Natürlich war die Strahlenbelastung in der unmittelbaren Umgebung des Kraftwerks am stärksten, doch der Wind verteilte das Problem. Österreich gehörte zu den am meisten betroffenen Gebieten Mitteleuropas. War die Abstimmung über das eigene AKW Zwentendorf 1978 nur knapp dagegen ausgegangen, gab es nach Tschernobyl keine reellen politischen Chance für Kernkraft in Österreich.
Reaktionen
In anderen Staaten wuchs zwar die Gegnerschaft, aber zum Beispiel Deutschland brauchte lange für die Entscheidung für den Atomausstieg, der bis 2022 vollzogen sein soll. Erst der Unfall im japanischen AKW Fukushima 2011 brachte eine AKW-Laufzeitverlängerung zu Fall. In Frankreich geht es derzeit bestenfalls um eine Senkung des Atomstromanteils. In Tschechien sind Pläne für den Kernkraftausbau im Umlauf. Da der Strompreis niedrig ist und die Kosten für AKWs hoch sind, lohnt sich das ohne staatliche Subventionen nicht. Das Ziel von AKW-Gegnern ist es, über Gerichtsentscheide Subventionen zu verhindern.

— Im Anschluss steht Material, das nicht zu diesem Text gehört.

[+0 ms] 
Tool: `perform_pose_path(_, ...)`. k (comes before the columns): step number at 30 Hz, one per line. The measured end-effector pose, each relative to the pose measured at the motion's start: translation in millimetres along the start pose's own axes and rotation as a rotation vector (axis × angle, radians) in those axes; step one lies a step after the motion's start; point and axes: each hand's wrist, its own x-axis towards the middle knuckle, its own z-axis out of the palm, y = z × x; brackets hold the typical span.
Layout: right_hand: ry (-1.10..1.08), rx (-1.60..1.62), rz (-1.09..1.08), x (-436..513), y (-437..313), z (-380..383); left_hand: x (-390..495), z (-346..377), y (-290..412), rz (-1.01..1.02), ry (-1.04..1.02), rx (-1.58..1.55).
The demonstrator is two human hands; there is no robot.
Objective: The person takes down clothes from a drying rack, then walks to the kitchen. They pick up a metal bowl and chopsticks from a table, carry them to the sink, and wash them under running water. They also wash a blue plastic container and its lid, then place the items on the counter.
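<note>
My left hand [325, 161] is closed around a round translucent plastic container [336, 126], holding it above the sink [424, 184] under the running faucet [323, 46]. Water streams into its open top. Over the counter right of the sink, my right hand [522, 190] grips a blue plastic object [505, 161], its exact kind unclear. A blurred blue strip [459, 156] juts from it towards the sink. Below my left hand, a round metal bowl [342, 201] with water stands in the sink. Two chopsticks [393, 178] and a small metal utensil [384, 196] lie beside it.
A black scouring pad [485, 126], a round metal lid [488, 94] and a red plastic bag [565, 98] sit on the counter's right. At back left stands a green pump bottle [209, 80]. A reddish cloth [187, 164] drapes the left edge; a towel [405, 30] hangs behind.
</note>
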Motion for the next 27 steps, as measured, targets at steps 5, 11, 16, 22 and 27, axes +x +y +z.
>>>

Zurück zu Tschernobyl, für das heute die Ukraine zuständig ist: Wie viele Menschen durch den Unfall den Tod fanden, ist umstritten: Es werden – je nach Berechnung – Zahlen zwischen 8000, 25.000 und über 100.000 Menschen genannt, die direkt und indirekt in Folge der Katastrophe starben, vor allem an Krebs. Das Kraftwerk selbst wurde erst im Jahr 2000 völlig stillgelegt. Mit großem Aufwand muss der strahlende Kadaver gesichert werden. Eine neue Hülle soll für 100 Jahre halten, dann müssen sich künftige Generationen etwas einfallen lassen. Tschernobyl ist ein schweres und ein sehr langlebiges Erbe.
Zur Sache
Gedenken in Rom
Zum 30. Jahrestag der Atomkatastrophe von Tschernobyl ist diese Woche eine Gruppe von Helfern und Geistlichen aus der Ukraine zur Papstaudienz in Rom. Neben den Vertretern verschiedener Kirchen sind zahlreiche Liquidatoren aus der Ukraine und Weißrussland gekommen. Liquidatoren wurden die bis zu 850.000 Helfer wie Sanitäter, Krankenschwestern, Soldaten oder Feuerwehrleute genannt, die nach dem Unglück radioaktiven Schutt beseitigten und durch ihren lebensgefährlichen Einsatz Schlimmeres verhinderten. Von ihnen leben heute noch etwa 300.000 in Weißrussland und der Ukraine, weitere 250.000 in Russland und anderen Staaten der früheren Sowjetunion. Die 50-köpfige Delegation will in Rom ein Zeichen gegen das Verdrängen und Vergessen des Atomunfalls und seiner Folgen setzen. In der Basilika Santa Maria Maggiore findet ein ökumenischer Gottesdienst statt.
AKW-Katastrophen
Die Reaktorexplosion von Tschernobyl gilt als der größte AKW-Unfall. Er war aber schon damals nicht der einzige und blieb es auch nicht. Zu den großen Unfällen zählen:
- 1957 kam es in einem Reaktor in Sellafield (GB) zu einem Brand, wobei Radioaktivität freigesetzt wurde.
- Ebenfalls 1957 ereignete sich eine Explosion in der russischen Atom-Anlage von Majak.
- 1979 kam es zu einem Kernschmelzunfall im Atomkraftwerk von Harrisburg (Pennsylvania, USA) mit weitreichenden Verstrahlungen im Umkreis.
- 2011 ereignete sich in Folge eines Erdbebens eine Unfallserie im AKW Fukushima (Japan). Radioaktivität trat aus, 170.000 Menschen werden evakuiert. Bisher ist von über 600 Toten die Rede.